There is “absolutely no evidence” that patient safety is compromised when trainee doctors replace more experienced staff in August, according to the Scottish government.

Two respected medical societies claim evidence is emerging to suggest that patients admitted in August have a higher early death rate than at other times.

This month sees the annual changeover when an estimated 50,000 doctors in the UK take on new roles, with new trainee doctors replacing doctors already in training.

The Royal College of Physicians of Edinburgh and the Society of Acute Medicine said there has been growing concern that this causes instability, poor safety and reduced patient care.

The societies surveyed more than 700 doctors and found that 90 per cent of respondents believe the changeover has a negative impact on patient safety.

Dr Louella Vaughan, honorary consultant physician in acute medicine, and lead author of the study, said: “The results of this survey add to the emerging evidence base which indicates that the current August changeover system increases a number of risks for patients, including an increased early death rate for patients admitted to hospital at this time.”

Dr Neil Dewhurst, president of the Royal College of Physicians of Edinburgh, said: “For many years doctors have been aware of practical problems caused by this annual changeover.

“Formal evidence in support of our concerns has, however, been limited, but is now increasing and has reached the level where it should not be ignored.”

However, a Scottish government spokeswoman said they have “absolutely no evidence” to link the national training changeover of doctors in August to any increased risks to patient safety in NHS Scotland.

She added: “Since the launch of the Scottish Patient Safety Programme in 2008 we have seen major improvements and it is vital for patients to have confidence that when they access any part of the healthcare system, they will receive the best available treatment without fear of harm.

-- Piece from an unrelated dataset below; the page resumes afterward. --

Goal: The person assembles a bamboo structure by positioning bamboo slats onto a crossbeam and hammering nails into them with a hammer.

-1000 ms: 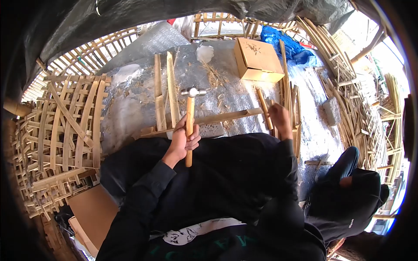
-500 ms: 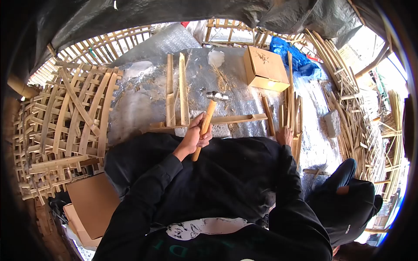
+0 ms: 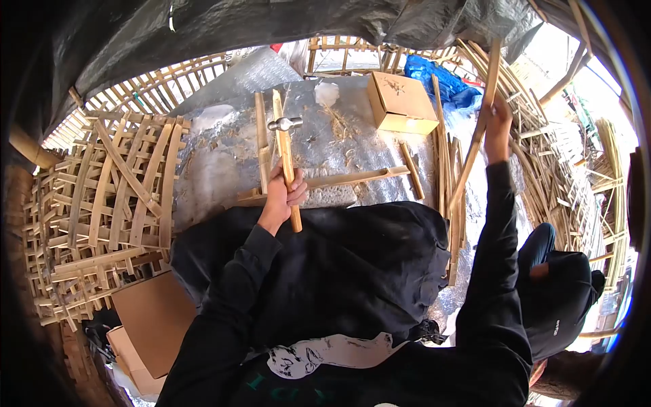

“The national training changeover of doctors is an established feature of the national postgraduate medical training curriculum, and boards have systems in place to ensure the maintenance of high quality care at the changeovers for doctors in training.

“These include induction progresses and pre-August shadowing arrangements for newly-qualified doctors. The arrangements are supported by senior medical staff and advanced nurse practitioners and patient safety is a key focus.

“We will however consider the findings of this study.”